* The problem *
Using the listing below, copy every line that mentions "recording".

* Dataset section *
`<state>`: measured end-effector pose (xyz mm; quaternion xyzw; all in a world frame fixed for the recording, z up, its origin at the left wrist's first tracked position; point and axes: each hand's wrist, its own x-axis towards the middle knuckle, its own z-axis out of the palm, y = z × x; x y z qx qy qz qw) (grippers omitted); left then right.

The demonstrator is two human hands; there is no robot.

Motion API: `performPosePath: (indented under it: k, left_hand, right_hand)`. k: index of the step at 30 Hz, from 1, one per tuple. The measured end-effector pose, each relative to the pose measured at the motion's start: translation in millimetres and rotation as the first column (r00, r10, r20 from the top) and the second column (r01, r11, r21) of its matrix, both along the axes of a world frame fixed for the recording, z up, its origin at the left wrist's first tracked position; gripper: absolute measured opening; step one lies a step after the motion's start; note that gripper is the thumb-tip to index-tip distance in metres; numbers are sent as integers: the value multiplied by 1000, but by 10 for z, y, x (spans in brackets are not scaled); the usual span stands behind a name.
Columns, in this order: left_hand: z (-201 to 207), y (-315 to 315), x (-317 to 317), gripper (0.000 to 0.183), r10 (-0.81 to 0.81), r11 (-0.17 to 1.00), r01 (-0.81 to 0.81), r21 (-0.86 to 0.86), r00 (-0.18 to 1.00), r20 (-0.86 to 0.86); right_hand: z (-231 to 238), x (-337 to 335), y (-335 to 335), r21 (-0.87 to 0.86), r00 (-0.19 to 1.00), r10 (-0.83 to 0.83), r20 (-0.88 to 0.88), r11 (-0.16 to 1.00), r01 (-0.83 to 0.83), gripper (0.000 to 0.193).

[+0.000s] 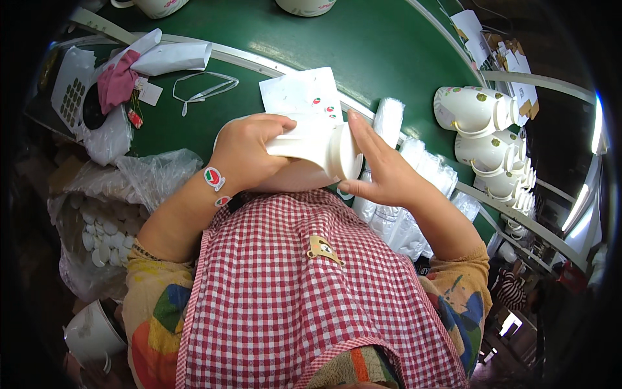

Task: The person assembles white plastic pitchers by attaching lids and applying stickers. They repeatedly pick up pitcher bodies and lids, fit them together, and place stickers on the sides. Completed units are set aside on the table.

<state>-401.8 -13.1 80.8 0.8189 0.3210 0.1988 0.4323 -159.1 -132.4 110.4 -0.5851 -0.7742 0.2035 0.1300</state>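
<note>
Left grip (245, 150) clamps the white pot (314, 137); right grip (387, 172), thumb and fingers apart, touches its round end — a clear bag (163, 174) holds white round pieces (105, 236) — and the pot lies sideways between both.

Place: a workshop, factory-like, as I see it from my remote seat.
Green surface (272, 35): I make out a long work surface edged with metal rails (249, 58).
White vessels (468, 109): many alike, rowed up on my right.
Clear bag (159, 174): holding small white discs (107, 236).
Plastic bundles (420, 170): piled by the rails.
Strip lights (576, 208): glowing at far right.
</note>
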Motion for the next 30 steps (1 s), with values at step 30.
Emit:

* Response *
`<state>`: measured end-effector pose (xyz mm; quaternion xyzw; all in a world frame fixed for the recording, z up, its origin at the left wrist's first tracked position; point and axes: each hand's wrist, its own x-axis towards the middle knuckle, its own z-axis out of the palm, y = z × x; x y z qx qy qz qw) (grippers omitted); left then right.
Motion API: `performPosePath: (indented under it: k, left_hand, right_hand)`. k: index of the step at 30 Hz, from 1, one per tuple. The measured end-effector pose, each relative to the pose measured at the motion's start: translation in millimetres and rotation as the first column (r00, r10, r20 from the top) and the second column (r01, r11, r21) of its matrix, both along the axes of a world frame fixed for the recording, z up, its origin at the left wrist's first tracked position; gripper: absolute measured opening; step one lies a step after the motion's start; note that gripper is the thumb-tip to index-tip distance in metres; numbers are sent as integers: the value multiplied by 1000, but by 10 for z, y, x (spans in brackets are not scaled); the usual span stands behind a name.

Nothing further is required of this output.